• Research
• Open Access

# The efficiency comparisons between OLSE and BLUE in a singular linear model

Journal of Inequalities and Applications20132013:17

https://doi.org/10.1186/1029-242X-2013-17

• Received: 12 August 2012
• Accepted: 21 December 2012
• Published:

## Abstract

This paper is mainly concerned with the efficiency comparison between OLSE and BLUE in a singular linear model. We define the efficiencies between OLSE and BLUE by means of the matrix Euclidean norm and prove a matrix Euclidean norm version of the Kantorovich inequality to limit upper or lower bounds of these efficiencies. It relaxes the assumptions that the covariance matrix is positive definite and the design matrix has full column rank.

MSC:62J05, 62H05, 62H20.

## Keywords

• Euclidean norm
• least squares
• singular linear model
• Watson efficiency

## 1 Introduction

Inequalities are studied and utilized widely in many fields such as in matrix theory, statistics and so on. In statistics, they are often used to make efficiency comparisons between two estimators. For example, Wang and Shao  have discussed the efficiency comparisons between the ordinary least squares estimator (OLSE) and the best linear unbiased estimator (BLUE) in linear models. In this paper, our goal is to make the comparison of efficiencies between OLSE and BLUE in a singular linear model by using matrix norm versions of the Kantorovich inequality involving a nonnegative definite matrix.

Consider the following linear regression model:
$y=X\beta +\epsilon ,$
(1.1)

where $y\in {R}^{n}$ is the vector of n observations, $X\in {R}^{n×p}$ is the known design matrix, $\beta \in {R}^{P}$ is the unknown vector of regression coefficients and $\epsilon \in {R}^{n}$ is the error vector with mean vector zero and the covariance matrix Σ.

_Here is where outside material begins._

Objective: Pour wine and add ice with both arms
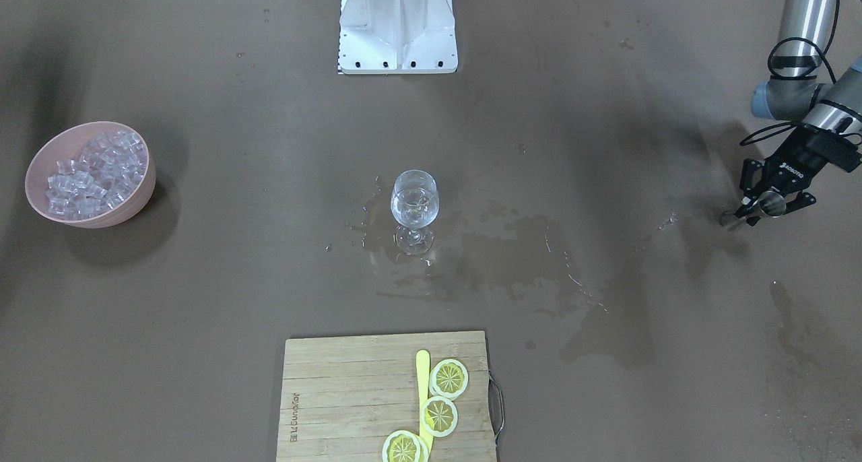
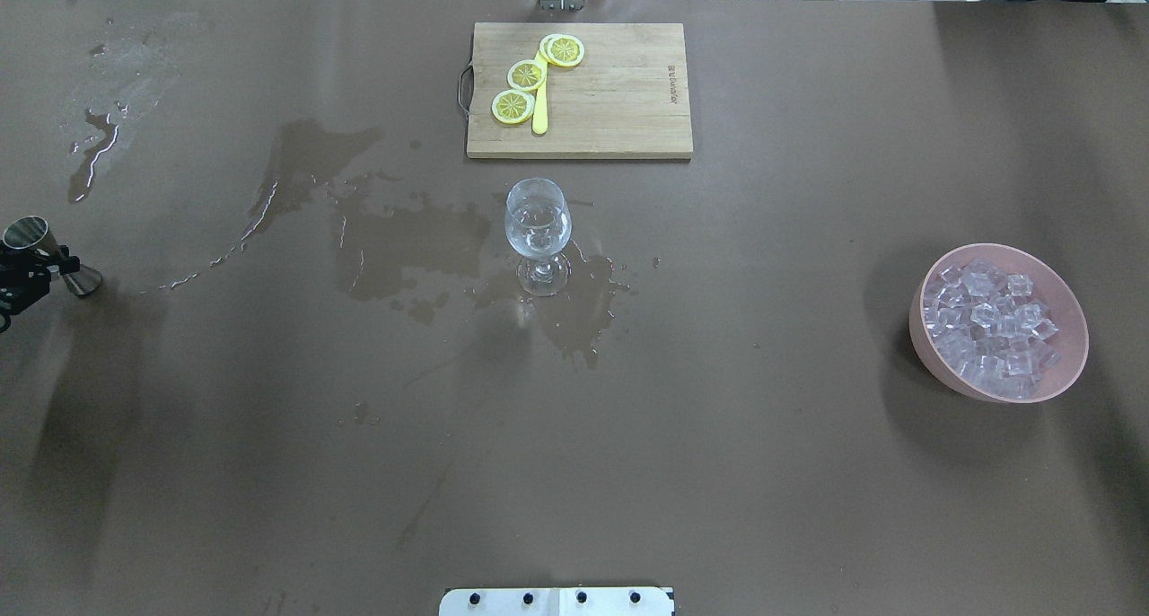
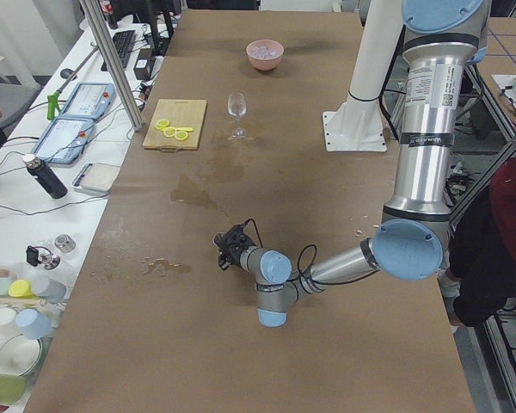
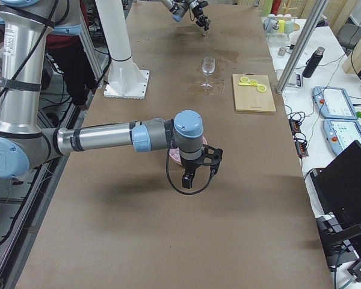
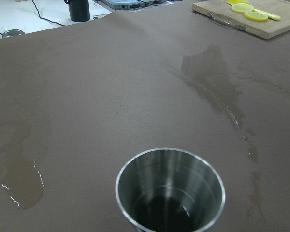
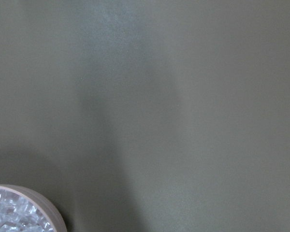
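A wine glass [image 1: 414, 206] with a little clear wine stands mid-table; it also shows in the overhead view [image 2: 539, 230]. A pink bowl [image 1: 145, 192] holds the ice [image 1: 94, 172] at the robot's right; in the overhead view the ice [image 2: 992, 324] fills it. My left gripper [image 1: 764, 205] is shut on a steel jigger [image 2: 54, 257], tilted, low over the table's far left edge. The left wrist view looks into the jigger [image 5: 170, 191], with only a film of liquid inside. My right gripper [image 4: 195, 174] hangs above the bowl; I cannot tell if it is open.
A wooden board [image 2: 619, 95] with lemon slices [image 2: 527, 74] and a yellow knife lies beyond the glass. Wet patches [image 2: 395, 239] spread from the glass towards the left arm. The white mounting bracket [image 1: 397, 27] stands at the robot's side.
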### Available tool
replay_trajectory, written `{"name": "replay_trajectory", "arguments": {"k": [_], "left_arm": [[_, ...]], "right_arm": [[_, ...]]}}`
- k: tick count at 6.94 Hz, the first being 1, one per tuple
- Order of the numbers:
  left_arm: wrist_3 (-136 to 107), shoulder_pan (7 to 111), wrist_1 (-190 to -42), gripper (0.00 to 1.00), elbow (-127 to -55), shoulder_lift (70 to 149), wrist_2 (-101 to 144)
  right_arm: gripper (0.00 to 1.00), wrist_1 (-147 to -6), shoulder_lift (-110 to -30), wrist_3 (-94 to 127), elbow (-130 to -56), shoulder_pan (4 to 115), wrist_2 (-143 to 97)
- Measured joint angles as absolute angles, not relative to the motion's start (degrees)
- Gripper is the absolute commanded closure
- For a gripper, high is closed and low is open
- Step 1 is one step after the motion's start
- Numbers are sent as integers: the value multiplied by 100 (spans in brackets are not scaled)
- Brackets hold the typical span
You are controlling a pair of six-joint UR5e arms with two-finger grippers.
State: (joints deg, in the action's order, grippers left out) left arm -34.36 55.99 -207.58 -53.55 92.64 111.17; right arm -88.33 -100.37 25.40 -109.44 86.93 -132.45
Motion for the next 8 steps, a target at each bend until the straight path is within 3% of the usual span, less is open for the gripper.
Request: {"name": "replay_trajectory", "arguments": {"k": [3,8], "left_arm": [[-3594,5599,-20782,100,-5441,9268,11124],[-4219,5599,-20622,100,-6047,9477,11119]], "right_arm": [[0,-8833,-10037,2516,-10951,8764,-13253],[0,-8833,-10028,2488,-10946,8803,-13254]]}}
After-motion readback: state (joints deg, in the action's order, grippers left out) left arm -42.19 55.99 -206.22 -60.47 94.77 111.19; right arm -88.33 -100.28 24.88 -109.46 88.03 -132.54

When X has full column rank and Σ is assumed to be positive definite, it is well known that the best linear unbiased estimator (BLUE) of β can be expressed as
$\stackrel{˜}{\beta }={\left({X}^{\prime }{\mathrm{\Sigma }}^{-1}X\right)}^{-1}{X}^{\prime }{\mathrm{\Sigma }}^{-1}y$
(1.2)
and the ordinary least squares estimator (OLSE) of β is given by
$\stackrel{ˆ}{\beta }={\left({X}^{\prime }X\right)}^{-1}{X}^{\prime }y.$
(1.3)
According to the Löwner ordering, we can easily compute from (1.2) and (1.3) that $cov\left(\stackrel{ˆ}{\beta }\right)-cov\left(\stackrel{˜}{\beta }\right)\ge 0$, which is nonnegative definite. Since there is no unique way to measure how ‘bad’ the OLSE can be with respect to the BLUE, various criteria have been considered in the literature; see, e.g., . Among these criteria, the frequently used measure is the Watson efficiency  defined as follows:
${\varphi }_{1}=\frac{|cov\left(\stackrel{˜}{\beta }\right)|}{|cov\left(\stackrel{ˆ}{\beta }\right)|}=\frac{{|{X}^{\prime }X|}^{2}}{|{X}^{\prime }\mathrm{\Sigma }X|\cdot |{X}^{\prime }{\mathrm{\Sigma }}^{-1}X|},$
(1.4)
where $|\cdot |$ indicates the determinant of the matrix concerned. The lower bound is provided by the Bloomfild-Watson-Knott inequality; see, e.g., [7, 8]. However, Yang and Wang  have shown that such a criterion is not always so satisfactory and provided an alternative form defined as the ratio of the Euclidean norms (or Frobenius norms) of the corresponding covariance matrices:
${\varphi }_{2}=\frac{\parallel cov\left(\stackrel{˜}{\beta }\right)\parallel }{\parallel cov\left(\stackrel{ˆ}{\beta }\right)\parallel }=\frac{\parallel {\left({X}^{\prime }{\mathrm{\Sigma }}^{-1}X\right)}^{-1}\parallel }{\parallel {\left({X}^{\prime }X\right)}^{-1}{X}^{\prime }\mathrm{\Sigma }X{\left({X}^{\prime }X\right)}^{-1}\parallel }.$
(1.5)

Many authors assume that the covariance matrix is nonsingular in their analysis of this classic linear model. But the number of characteristics that could be included in the model may be clearly limited by this assumption of nonsingularity. A few authors relax the condition of nonsingularity and consider a singular linear model. For example, Liski et al.  and Liu  make efficiency comparisons between the OLSE and BLUE in a singular linear model. In the present paper, the singular linear model is further studied.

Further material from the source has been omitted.